**What you are asked to do**
Only an exact, complete copy of the listing will serve as the answer.

**Given data**

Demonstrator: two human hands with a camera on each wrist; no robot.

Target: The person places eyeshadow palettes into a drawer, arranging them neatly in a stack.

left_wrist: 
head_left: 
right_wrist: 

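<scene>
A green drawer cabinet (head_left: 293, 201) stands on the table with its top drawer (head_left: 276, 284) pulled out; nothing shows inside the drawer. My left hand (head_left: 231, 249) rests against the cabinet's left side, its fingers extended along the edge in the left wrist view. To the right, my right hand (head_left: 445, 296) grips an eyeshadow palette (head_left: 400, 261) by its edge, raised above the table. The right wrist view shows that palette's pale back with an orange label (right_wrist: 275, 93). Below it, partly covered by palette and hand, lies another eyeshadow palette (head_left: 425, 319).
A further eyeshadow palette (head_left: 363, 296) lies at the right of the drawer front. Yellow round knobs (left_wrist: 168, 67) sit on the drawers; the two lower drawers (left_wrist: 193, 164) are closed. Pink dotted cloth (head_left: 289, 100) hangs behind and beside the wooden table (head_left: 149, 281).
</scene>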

**Answer for this exercise**
Demonstrator: two human hands with a camera on each wrist; no robot.

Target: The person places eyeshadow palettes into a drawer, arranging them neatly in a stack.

left_wrist: 
head_left: 
right_wrist: 

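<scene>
A green drawer cabinet (head_left: 293, 201) stands on the table with its top drawer (head_left: 276, 284) pulled out; nothing shows inside the drawer. My left hand (head_left: 231, 249) rests against the cabinet's left side, its fingers extended along the edge in the left wrist view. To the right, my right hand (head_left: 445, 296) grips an eyeshadow palette (head_left: 400, 261) by its edge, raised above the table. The right wrist view shows that palette's pale back with an orange label (right_wrist: 275, 93). Below it, partly covered by palette and hand, lies another eyeshadow palette (head_left: 425, 319).
A further eyeshadow palette (head_left: 363, 296) lies at the right of the drawer front. Yellow round knobs (left_wrist: 168, 67) sit on the drawers; the two lower drawers (left_wrist: 193, 164) are closed. Pink dotted cloth (head_left: 289, 100) hangs behind and beside the wooden table (head_left: 149, 281).
</scene>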

That completes the exercise.